Dataset extract:

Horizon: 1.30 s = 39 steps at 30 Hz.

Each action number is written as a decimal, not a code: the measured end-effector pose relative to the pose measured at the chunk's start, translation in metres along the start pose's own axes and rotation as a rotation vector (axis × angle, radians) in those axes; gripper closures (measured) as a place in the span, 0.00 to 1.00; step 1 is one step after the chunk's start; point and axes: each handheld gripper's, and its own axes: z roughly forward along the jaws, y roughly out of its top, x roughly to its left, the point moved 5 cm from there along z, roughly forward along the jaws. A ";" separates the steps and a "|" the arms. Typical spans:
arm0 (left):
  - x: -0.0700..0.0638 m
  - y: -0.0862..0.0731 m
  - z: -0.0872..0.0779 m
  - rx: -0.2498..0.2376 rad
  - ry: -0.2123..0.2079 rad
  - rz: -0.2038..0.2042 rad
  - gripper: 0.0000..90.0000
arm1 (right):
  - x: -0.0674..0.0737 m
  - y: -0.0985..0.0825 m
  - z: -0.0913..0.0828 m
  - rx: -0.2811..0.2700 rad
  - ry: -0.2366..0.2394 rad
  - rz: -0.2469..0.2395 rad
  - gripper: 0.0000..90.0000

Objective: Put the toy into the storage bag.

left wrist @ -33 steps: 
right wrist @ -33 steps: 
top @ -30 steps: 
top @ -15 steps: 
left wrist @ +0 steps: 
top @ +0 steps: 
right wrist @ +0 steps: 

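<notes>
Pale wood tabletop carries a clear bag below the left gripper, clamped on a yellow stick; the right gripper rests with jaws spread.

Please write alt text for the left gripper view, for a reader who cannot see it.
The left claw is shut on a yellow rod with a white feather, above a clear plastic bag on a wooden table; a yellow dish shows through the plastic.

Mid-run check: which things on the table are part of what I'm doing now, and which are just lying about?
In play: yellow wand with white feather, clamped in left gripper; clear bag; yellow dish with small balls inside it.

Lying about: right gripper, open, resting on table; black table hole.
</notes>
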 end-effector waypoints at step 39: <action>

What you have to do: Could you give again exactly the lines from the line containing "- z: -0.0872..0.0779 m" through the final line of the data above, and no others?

Task result:
  - z: -0.0872..0.0779 m
  - rx: -0.2498..0.2376 rad
  - ry: -0.2123..0.2079 rad
  - rz: -0.2038..0.2042 rad
  - gripper: 0.0000..90.0000
arm1 (right):
  - x: -0.0674..0.0737 m
  - y: -0.0985..0.0825 m
  - z: -0.0913..0.0828 m
  - rx: -0.2811..0.2700 rad
  - ry: -0.2366..0.2394 rad
  - rz: -0.2469..0.2395 rad
  - gripper: 0.0000..90.0000

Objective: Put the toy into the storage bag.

left wrist @ -33 steps: 
right wrist @ -33 steps: 
top @ -30 steps: 
top @ -15 steps: 
left wrist @ +0 steps: 
top @ +0 steps: 
right wrist @ +0 steps: 

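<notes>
Pale wood tabletop carries a clear bag below the left gripper, clamped on a yellow stick; the right gripper rests with jaws spread.

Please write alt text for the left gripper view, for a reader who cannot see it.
The left claw is shut on a yellow rod with a white feather, above a clear plastic bag on a wooden table; a yellow dish shows through the plastic.

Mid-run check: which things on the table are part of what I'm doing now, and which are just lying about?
In play: yellow wand with white feather, clamped in left gripper; clear bag; yellow dish with small balls inside it.

Lying about: right gripper, open, resting on table; black table hole.
</notes>
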 end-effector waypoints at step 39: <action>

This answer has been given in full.